Bill’s eyes had been darting back and forth between the road and the rearview mirror. He glanced at the mirror again. “Nothing.”
“How can you say ‘nothing’? He’s still following us, isn’t he?”
“Stan,” Bill said insistently. “He’s not following us…he’s just behind us.”
A vein stood out on Stan’s forehead. “Is he still there?”
Bill checked the mirror again. “Yeah.”
“Damn it.”
“Calm down. There’s a cop behind us. That’s all.”
“Yeah. Right,” he grumbled.
“Nothing’s wrong. There’s no problem.” Bill glanced in the mirror yet again. His grin dropped. “Uh-oh.”
“What’s ‘uh-oh?’” he asked, his voice filled with worry. “What? What?”
“Shit! His lights are on.”
Stan slammed the dashboard with his fist. “Goddamn it! Fuck! Fuck! Fuck! What are we going to do?”
“It’s probably nothing,” Bill said reassuring his friend in a less than convincing tone as he pulled slowly off the road. “A taillight or something. Don’t worry.”

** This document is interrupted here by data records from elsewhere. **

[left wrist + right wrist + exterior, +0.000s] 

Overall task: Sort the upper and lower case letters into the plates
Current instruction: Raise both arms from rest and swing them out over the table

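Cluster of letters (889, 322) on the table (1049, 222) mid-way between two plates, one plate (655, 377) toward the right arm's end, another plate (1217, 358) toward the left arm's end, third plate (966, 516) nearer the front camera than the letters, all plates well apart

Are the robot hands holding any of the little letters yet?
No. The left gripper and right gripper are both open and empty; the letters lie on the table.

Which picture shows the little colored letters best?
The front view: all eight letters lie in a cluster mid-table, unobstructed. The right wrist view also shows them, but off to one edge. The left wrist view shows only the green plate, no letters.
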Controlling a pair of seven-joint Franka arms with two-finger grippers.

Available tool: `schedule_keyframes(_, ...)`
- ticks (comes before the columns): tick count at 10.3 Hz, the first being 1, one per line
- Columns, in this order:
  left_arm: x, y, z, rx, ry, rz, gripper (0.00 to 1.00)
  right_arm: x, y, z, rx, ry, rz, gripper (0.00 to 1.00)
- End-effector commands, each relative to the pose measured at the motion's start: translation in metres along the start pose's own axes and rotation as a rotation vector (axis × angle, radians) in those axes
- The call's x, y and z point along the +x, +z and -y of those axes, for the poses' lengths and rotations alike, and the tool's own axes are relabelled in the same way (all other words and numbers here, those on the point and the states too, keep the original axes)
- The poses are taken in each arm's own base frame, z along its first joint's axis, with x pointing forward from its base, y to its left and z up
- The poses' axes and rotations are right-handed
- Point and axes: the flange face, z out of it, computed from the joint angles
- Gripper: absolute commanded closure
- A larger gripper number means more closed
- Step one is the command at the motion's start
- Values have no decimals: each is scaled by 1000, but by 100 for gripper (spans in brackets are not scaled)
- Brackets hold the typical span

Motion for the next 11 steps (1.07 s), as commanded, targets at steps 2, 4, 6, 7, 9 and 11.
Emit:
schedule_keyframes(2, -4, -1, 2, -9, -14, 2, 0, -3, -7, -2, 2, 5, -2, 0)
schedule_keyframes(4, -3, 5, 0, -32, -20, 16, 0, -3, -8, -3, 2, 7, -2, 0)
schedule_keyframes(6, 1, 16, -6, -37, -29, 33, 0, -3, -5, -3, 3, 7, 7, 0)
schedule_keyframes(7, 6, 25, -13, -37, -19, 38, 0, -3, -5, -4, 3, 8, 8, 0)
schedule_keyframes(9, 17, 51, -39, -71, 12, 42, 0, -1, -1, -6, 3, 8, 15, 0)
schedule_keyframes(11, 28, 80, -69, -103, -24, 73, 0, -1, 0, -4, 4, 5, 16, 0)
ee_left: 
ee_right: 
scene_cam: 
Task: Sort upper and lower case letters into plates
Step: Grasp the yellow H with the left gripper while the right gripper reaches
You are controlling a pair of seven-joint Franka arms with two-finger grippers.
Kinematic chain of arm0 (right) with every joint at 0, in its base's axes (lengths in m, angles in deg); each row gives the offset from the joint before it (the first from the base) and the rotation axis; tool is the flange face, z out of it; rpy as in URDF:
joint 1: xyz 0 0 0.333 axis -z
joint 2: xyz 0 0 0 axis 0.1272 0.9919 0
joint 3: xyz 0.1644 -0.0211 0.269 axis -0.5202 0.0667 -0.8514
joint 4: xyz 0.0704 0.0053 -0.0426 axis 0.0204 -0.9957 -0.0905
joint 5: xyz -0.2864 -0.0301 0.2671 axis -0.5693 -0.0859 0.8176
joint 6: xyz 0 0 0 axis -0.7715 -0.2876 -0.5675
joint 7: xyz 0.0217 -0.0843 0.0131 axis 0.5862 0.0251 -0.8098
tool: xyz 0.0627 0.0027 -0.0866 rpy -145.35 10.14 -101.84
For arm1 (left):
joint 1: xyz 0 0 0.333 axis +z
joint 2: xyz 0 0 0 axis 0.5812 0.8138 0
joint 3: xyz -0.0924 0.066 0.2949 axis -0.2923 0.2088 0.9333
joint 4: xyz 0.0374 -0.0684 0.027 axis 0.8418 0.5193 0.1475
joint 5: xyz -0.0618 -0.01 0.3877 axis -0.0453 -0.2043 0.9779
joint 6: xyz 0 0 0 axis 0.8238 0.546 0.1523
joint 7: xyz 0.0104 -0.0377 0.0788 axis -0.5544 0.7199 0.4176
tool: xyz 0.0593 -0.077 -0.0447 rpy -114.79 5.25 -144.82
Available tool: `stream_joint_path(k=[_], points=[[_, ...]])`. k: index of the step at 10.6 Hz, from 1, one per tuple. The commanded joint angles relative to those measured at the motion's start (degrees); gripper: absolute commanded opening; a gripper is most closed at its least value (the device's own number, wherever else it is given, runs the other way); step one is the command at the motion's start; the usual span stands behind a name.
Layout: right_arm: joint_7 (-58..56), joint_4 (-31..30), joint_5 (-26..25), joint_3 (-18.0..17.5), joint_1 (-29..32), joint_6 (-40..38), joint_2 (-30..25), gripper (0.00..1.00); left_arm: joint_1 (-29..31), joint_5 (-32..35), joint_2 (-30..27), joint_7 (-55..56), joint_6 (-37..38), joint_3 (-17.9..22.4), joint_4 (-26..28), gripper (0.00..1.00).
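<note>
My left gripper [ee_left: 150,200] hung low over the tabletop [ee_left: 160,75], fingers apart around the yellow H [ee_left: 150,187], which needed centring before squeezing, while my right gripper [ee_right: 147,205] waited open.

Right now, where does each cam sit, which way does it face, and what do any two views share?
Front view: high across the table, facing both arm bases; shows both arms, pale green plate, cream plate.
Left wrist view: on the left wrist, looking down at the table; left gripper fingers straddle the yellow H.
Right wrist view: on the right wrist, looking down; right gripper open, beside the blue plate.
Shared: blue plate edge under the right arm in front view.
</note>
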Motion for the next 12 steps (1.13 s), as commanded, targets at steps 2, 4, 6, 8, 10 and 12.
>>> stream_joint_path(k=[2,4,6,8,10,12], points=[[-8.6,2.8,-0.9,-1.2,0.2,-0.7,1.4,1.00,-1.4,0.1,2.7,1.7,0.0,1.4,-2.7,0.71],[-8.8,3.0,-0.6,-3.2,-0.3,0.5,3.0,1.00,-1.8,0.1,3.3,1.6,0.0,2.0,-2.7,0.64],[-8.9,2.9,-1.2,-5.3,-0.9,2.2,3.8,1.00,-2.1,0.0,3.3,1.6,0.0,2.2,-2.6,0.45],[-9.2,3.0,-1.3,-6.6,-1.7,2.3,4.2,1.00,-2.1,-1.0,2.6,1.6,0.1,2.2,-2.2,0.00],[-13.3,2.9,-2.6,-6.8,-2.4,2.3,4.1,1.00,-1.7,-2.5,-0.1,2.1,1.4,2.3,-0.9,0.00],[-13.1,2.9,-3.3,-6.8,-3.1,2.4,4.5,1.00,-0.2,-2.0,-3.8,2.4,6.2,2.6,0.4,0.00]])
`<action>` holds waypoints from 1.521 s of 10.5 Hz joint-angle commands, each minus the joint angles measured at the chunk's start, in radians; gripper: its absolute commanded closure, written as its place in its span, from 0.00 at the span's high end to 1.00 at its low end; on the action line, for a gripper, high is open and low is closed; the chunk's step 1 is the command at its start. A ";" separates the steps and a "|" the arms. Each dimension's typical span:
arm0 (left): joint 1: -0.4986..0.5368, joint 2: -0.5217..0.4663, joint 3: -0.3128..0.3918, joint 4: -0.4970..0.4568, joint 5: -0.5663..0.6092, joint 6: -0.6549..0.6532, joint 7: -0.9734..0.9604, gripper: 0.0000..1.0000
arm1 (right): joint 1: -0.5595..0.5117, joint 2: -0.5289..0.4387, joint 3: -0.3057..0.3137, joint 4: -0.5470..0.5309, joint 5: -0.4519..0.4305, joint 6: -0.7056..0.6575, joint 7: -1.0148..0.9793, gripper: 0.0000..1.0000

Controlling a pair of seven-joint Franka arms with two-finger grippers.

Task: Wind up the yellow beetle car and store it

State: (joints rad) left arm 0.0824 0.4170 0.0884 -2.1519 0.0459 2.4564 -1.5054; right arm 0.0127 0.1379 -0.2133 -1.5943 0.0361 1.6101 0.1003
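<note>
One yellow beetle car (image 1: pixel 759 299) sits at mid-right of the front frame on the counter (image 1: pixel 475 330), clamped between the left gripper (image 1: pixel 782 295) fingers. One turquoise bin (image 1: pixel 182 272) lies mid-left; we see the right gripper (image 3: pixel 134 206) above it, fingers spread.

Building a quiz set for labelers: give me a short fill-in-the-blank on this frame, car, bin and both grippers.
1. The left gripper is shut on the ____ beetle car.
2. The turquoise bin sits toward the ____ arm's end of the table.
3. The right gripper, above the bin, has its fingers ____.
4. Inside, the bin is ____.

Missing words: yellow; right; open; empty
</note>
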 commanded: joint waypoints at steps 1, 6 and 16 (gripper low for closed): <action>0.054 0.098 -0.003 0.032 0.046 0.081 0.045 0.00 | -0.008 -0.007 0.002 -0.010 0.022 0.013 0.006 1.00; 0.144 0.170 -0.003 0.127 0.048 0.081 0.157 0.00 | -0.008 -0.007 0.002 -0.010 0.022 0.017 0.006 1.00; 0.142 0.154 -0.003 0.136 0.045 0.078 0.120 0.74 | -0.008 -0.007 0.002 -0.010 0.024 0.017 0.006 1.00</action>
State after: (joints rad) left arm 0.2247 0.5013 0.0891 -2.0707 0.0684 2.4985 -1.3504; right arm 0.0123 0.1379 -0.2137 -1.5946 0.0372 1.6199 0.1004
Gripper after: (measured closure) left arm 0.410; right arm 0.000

“We don’t even have money for bail.”
“Would you calm down,” Bill said seemingly amused by the intensity of Stan’s worry. “We don’t need money for bail. Nothing’s happened.”
“Nothing?” Stan sounded as if the full weight of the world had just come plummeting down upon him. “You’re getting pulled over, aren’t you? You stole something, didn’t you?” He shook his head nervously. “We’re fucked.”
Bill watched in the mirror as the door of the sheriff’s car opened. “Shit!”
“Oh, now you’re saying ‘shit’? What happened to ‘don’t worry’?”
“Shit!”
“What the hell is—” Stan was overwhelmed with curiosity. He didn’t want to show the cop that he was alarmed but couldn’t help himself. He turned to look back just as the deputy crouched behind his open door, the barrel of his shotgun aimed at them through the open window.
“Show me your hands!” the deputy shouted.
They turned to one another, their expressions an amalgam of confusion and panic as they slowly raised their hands.
The deputy’s demanding shout once again exploded in their ears, “Get out of the car with your damn hands on your head!”